The push is underway in Congress for Republicans to pass President Donald Trump’s proposed tax reform by 2018, a high-pressure endeavor that’s only been amplified by the GOP’s failure to deliver on its seven-year promise to repeal and replace Obamacare.
“This is critical to the economy,” Treasury Secretary Steven Mnuchin told FOX Business’ Maria Bartiromo. “And I would hope that we get many Democrats voting with us.”
Republicans have pitched their tax reform plan as an opportunity to increase jobs and growth in the country. Key parts of the reform include a tax cut for the middle class and a 15 percentage-point reduction in the corporate tax rate, which would reduce it from 35 percent to 20 percent.

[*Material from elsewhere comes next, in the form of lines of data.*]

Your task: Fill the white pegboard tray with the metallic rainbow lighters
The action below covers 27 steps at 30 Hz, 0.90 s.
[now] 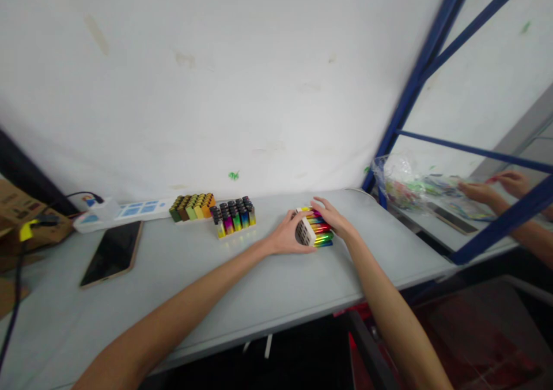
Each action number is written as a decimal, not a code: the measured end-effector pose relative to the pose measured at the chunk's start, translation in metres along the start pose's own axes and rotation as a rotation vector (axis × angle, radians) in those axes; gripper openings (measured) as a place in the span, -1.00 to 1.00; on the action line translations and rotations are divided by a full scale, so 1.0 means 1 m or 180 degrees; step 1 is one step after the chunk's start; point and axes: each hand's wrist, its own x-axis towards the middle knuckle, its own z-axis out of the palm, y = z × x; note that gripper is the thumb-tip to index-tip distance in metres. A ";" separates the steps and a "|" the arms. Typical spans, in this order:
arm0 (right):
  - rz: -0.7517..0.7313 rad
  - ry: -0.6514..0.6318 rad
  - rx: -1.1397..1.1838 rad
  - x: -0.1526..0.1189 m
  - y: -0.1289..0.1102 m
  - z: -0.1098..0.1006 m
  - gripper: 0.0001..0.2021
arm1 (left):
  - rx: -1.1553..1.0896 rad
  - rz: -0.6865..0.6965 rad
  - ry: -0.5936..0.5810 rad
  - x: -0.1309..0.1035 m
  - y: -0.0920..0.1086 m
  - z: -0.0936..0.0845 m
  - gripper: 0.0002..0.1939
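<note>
Toward the right of the table, my left hand [283, 235] is closed round a white plastic tray [308, 232] with a perforated base. The tray lies tipped on its side, its base facing left. Shiny multicoloured lighters [322, 237] stick out of it to the right. My right hand [333, 217] curves over the far ends of these lighters, fingers across the top; its fingertips are partly hidden behind them. To the left of my hands stands a second tray of lighters [235, 218] with black tops, upright. Beside it sits a group of green, brown, yellow and orange lighters [192, 207].
A phone [113, 253] and a white power strip [144, 208] lie at the left of the grey table [207, 298]. Cardboard [26, 205] is at the far left. Beyond a blue metal frame [400, 113], another person's hands [484, 194] are near plastic bags [400, 177].
</note>
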 end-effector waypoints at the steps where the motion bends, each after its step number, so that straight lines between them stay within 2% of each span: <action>1: -0.0023 -0.0013 -0.0089 0.001 0.000 -0.001 -0.45 | 0.0002 -0.0001 0.0001 0.000 0.000 0.000 0.05; 4: -0.0142 0.0042 -0.0589 0.005 0.001 -0.006 -0.51 | 0.0011 -0.0006 0.0007 0.000 -0.001 0.001 0.06; 7: -0.0199 0.0278 -0.1038 0.006 0.000 -0.010 -0.53 | 0.0005 0.0021 0.0039 -0.001 -0.003 0.002 0.05; 12: -0.0183 0.0296 -0.1176 0.006 -0.001 -0.012 -0.53 | -0.0009 -0.0029 0.0030 -0.002 -0.003 0.002 0.05; 17: -0.0049 0.0512 -0.1623 0.007 -0.002 -0.013 -0.48 | -0.0041 -0.0027 0.0059 -0.003 -0.002 0.003 0.08; 22: -0.0123 0.0421 -0.1641 0.008 -0.002 -0.015 -0.51 | -0.0078 -0.0008 0.0047 -0.002 -0.003 0.004 0.09; 27: -0.0600 0.0358 -0.1322 0.004 -0.002 -0.017 -0.58 | -0.0107 0.0047 0.0152 -0.001 -0.003 0.005 0.12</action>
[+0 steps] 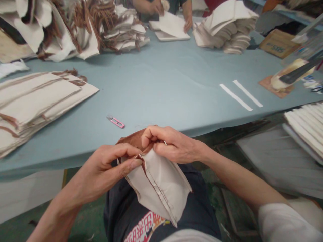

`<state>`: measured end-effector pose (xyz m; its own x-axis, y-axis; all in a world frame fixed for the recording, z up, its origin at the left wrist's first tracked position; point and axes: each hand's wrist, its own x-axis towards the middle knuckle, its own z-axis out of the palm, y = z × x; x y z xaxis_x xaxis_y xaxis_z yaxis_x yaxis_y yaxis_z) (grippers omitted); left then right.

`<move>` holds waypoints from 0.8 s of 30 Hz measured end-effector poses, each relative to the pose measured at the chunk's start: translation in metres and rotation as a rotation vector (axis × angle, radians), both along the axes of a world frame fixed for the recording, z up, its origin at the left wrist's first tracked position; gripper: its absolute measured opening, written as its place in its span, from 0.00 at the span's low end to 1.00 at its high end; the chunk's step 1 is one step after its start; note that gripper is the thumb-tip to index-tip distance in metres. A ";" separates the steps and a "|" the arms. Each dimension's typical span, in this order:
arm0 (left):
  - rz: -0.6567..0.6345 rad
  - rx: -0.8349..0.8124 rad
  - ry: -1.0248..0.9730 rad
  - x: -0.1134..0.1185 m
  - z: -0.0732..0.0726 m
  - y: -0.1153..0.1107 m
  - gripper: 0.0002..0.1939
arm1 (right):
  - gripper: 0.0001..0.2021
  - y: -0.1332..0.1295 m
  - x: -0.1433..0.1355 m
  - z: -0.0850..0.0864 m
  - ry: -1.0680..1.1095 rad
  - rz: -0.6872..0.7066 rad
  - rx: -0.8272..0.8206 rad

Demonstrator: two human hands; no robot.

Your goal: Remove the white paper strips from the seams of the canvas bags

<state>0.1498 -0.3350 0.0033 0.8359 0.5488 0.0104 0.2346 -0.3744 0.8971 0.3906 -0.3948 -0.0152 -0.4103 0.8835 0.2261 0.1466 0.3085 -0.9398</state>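
Note:
Over my lap, at the table's front edge, is a sewn piece [169, 178] with a cream face, brown edges and a seam running down its middle. My left hand [111, 168] pinches its upper edge beside the seam, thumb in front. Close by, my right hand [171, 143] grips the same edge with curled fingers; its fingertips are partly hidden. Brown material [133, 139] of the piece shows behind both hands. Beyond them on the table lies a pair of pink thread snips [116, 121], touched by neither hand.
Flat cream pieces with brown edges [37, 101] are stacked at left. Bigger piles [121, 30] stand behind. Two white strips [236, 97], a cardboard box [279, 43] and a glue-stained holder [280, 79] lie right. Across the blue table [161, 80], another person's hands [186, 23] handle cream sheets [173, 27].

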 end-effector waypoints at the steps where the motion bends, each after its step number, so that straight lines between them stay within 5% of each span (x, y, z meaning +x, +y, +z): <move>1: -0.001 -0.008 0.004 0.001 0.000 0.001 0.08 | 0.14 0.001 0.001 -0.001 -0.003 0.006 0.008; 14: 0.048 0.256 0.009 0.018 0.023 -0.014 0.13 | 0.02 -0.009 -0.006 0.012 -0.166 -0.065 0.202; 24: 0.018 0.204 -0.015 0.009 0.016 -0.012 0.14 | 0.03 -0.008 -0.007 0.013 -0.134 -0.031 0.280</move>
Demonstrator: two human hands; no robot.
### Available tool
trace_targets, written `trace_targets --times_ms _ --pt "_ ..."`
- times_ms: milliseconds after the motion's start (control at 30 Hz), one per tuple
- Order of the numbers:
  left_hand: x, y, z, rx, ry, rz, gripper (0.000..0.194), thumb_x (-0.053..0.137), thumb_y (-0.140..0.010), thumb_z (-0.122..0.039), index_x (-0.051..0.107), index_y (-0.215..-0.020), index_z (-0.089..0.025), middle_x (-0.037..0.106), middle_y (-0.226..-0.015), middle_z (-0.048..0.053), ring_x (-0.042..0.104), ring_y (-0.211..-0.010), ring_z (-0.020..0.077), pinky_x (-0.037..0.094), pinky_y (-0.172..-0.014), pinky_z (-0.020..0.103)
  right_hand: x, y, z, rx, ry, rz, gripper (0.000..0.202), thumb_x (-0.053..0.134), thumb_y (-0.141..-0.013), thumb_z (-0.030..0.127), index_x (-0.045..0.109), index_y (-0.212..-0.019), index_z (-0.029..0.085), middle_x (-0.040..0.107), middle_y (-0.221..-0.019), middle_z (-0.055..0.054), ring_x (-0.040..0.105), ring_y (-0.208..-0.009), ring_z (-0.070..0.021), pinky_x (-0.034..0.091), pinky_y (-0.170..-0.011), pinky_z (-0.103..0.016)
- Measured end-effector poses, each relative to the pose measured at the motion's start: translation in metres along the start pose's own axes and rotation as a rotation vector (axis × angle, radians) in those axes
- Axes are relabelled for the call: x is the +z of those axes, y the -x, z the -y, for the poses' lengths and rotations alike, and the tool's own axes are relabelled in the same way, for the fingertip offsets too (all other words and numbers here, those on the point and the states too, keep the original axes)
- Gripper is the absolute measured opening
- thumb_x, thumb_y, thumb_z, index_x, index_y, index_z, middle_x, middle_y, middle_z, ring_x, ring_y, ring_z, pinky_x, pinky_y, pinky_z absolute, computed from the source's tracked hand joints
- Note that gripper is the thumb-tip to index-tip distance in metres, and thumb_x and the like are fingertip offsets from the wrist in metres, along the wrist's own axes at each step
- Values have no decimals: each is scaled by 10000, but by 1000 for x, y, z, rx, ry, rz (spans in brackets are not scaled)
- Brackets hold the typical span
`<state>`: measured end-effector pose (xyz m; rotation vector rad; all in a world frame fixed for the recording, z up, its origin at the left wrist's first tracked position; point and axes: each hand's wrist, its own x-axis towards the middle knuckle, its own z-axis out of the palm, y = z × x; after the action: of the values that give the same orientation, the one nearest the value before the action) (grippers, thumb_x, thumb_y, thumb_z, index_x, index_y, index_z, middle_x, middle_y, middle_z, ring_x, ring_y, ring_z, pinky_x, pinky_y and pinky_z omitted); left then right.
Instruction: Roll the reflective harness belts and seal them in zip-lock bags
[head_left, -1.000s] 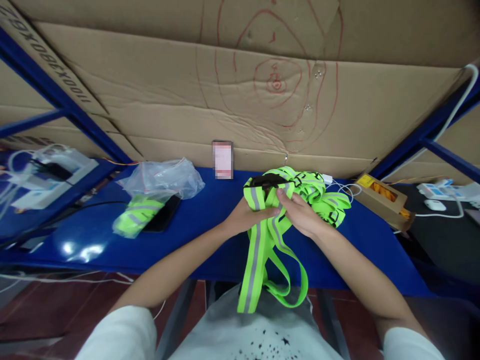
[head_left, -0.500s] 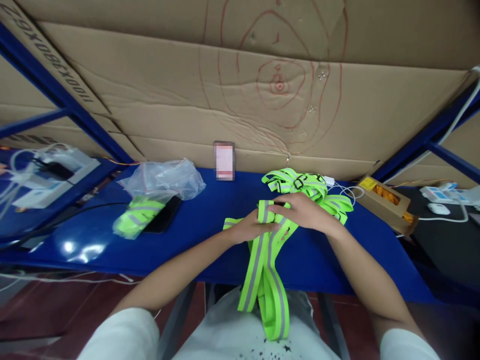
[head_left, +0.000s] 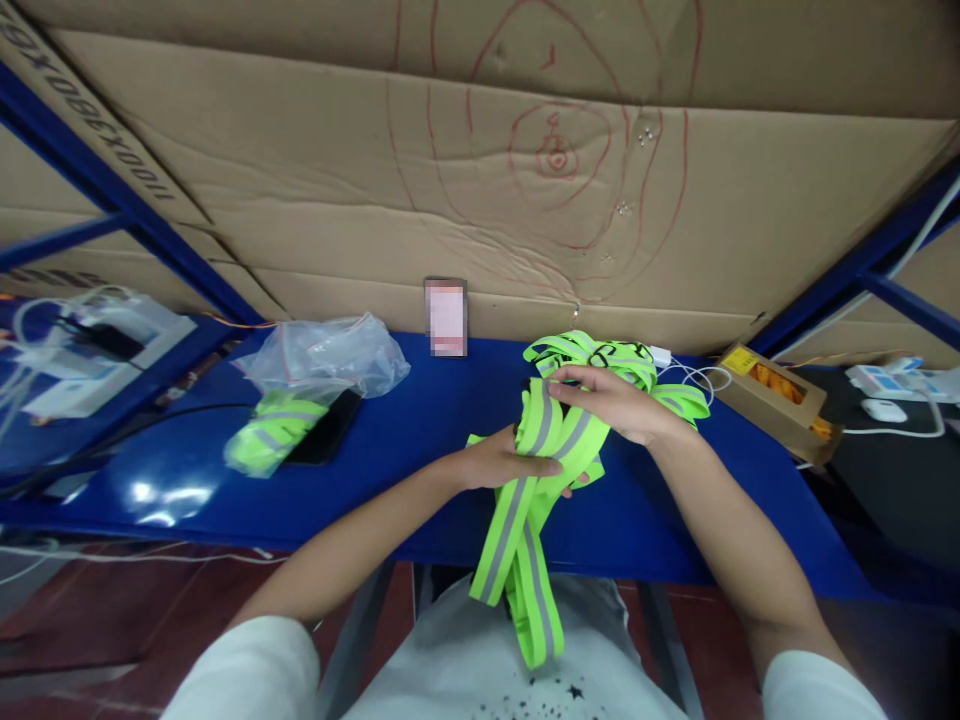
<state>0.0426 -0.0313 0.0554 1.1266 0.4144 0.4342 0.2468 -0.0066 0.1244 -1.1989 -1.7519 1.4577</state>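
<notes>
A neon yellow-green reflective strap (head_left: 504,545) with a grey stripe is gathered in folds over the blue table's front edge. My left hand (head_left: 502,462) is closed round the folds, its thumb across the front. Two long loops hang below it toward my lap. My right hand (head_left: 615,402) pinches the strap's upper part, thumb and fingers at the top fold. Behind my right hand lies a heap of similar reflective straps (head_left: 559,348) with black buckles. Part of the held strap is hidden by my left hand.
On the blue table (head_left: 405,430) lie a clear plastic bag (head_left: 330,355), a bagged green strap (head_left: 274,435) and a dark flat object (head_left: 330,430). A phone (head_left: 447,318) leans on the cardboard wall (head_left: 315,180). An open carton (head_left: 776,395) and white cables (head_left: 697,375) are at the right.
My right hand has shifted slightly up and right, drawing a strap layer across the top of the bundle. The right hanging loop has risen and moved left. My left hand keeps its hold.
</notes>
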Motion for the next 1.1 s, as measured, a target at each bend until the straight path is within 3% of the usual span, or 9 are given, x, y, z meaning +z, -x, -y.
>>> trace_targets --times_ms 67,200,300,467,600,733,833,933,1100 --pt "-1 2 0 -2 -21 22 452 821 -842 -388 710 -1223 -169 762 -1164 138 762 -889 239 598 -871 398 3 -3 -6 82 -76 59 421 721 -847 566 646 -1081 225 696 -907 -20 624 -755 -159 485 -655 -276" --pt "-4 2 1 25 -59 -33 460 815 -845 -403 709 -1212 -147 764 -1158 151 759 -923 243 600 -876 390 3 -7 -11 -72 107 17 359 671 -888 544 700 -984 199 724 -986 -51 663 -894 -182 512 -789 -306" --pt "-4 -2 3 66 -96 -83 443 819 -839 -407 719 -1170 -129 775 -1123 150 760 -919 239 596 -888 383 6 -1 -8 -133 259 79 431 521 -980 586 733 -1057 218 754 -1090 -59 687 -1004 -227 511 -867 -336" --pt "4 -3 -2 159 6 -225 375 889 -761 -346 750 -1046 -145 800 -1037 97 762 -986 243 581 -928 343 23 14 2 -110 531 -17 426 673 -884 625 680 -970 208 718 -865 -39 676 -717 -201 445 -599 -292" --pt "21 9 -22 9 208 12 430 844 -811 -340 738 -1177 -141 787 -1127 153 760 -1064 302 594 -942 387 25 24 19 -231 473 -159 355 691 -897 559 686 -889 204 718 -839 -23 671 -737 -181 456 -635 -275" --pt "36 22 -48 1 57 188 372 725 -925 -311 705 -1271 -175 723 -1311 143 679 -1255 292 538 -1084 430 20 35 37 -171 266 -134 410 648 -915 593 697 -851 192 707 -735 -9 622 -605 -141 446 -547 -255" --pt "33 21 -56 71 -189 185 320 682 -957 -335 720 -1237 -184 748 -1261 119 673 -1253 269 497 -1130 433 17 38 37 -54 127 -77 444 646 -904 628 686 -824 193 658 -619 11 559 -481 -122 410 -461 -247" --pt "21 15 -49 127 -375 143 295 675 -957 -403 755 -1107 -163 761 -1188 116 691 -1181 257 506 -1091 394 15 33 27 -127 148 -140 390 664 -909 589 722 -920 204 733 -795 -8 645 -634 -145 480 -569 -257" --pt "6 6 -27 88 -320 58 340 734 -908 -421 716 -1101 -141 764 -921 84 727 -912 221 547 -943 362 16 21 6 -209 276 -245 368 666 -917 552 759 -963 199 769 -971 -36 711 -896 -221 529 -788 -308"
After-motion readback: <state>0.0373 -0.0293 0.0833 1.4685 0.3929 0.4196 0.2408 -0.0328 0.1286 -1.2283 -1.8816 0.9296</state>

Concerns recently emerged that Congress won’t pass tax reform because of party infighting — President Trump and Sen. Bob Corker (R-Tenn.) were just embroiled in a feud on Twitter — but Mnuchin said that would not be an issue in the upcoming vote.
“I think the Senate understands the importance of this,” he said. “And I hope we get a lot of Democrats on board as well, because cutting taxes for the middle class and making business taxes competitive for jobs, I think that’s something that Democrats understand as well.”
Top Democrats have signaled that they will not support the legislation, deriding it as cuts for the wealthy. And meanwhile, some Republicans are embroiled in a debate about whether to eliminate state and local deductions, which are especially valuable to people living in high-tax states like New York, New Jersey and California.
Mnuchin said the administration currently is working with the House and Senate to find a balance between limiting the power of the federal government to subsidize state and local deductions, and being sensitive to those states’ economies.
“I don’t think it’s going to hold up the bill,” Mnuchin said. “And as you know, I’ve had the opportunity to work with the president for over the last year and a half during the campaign on tax reform. It’s been his top priority. I’ve been working on this since January, and we understand the issue of state and local deductions.”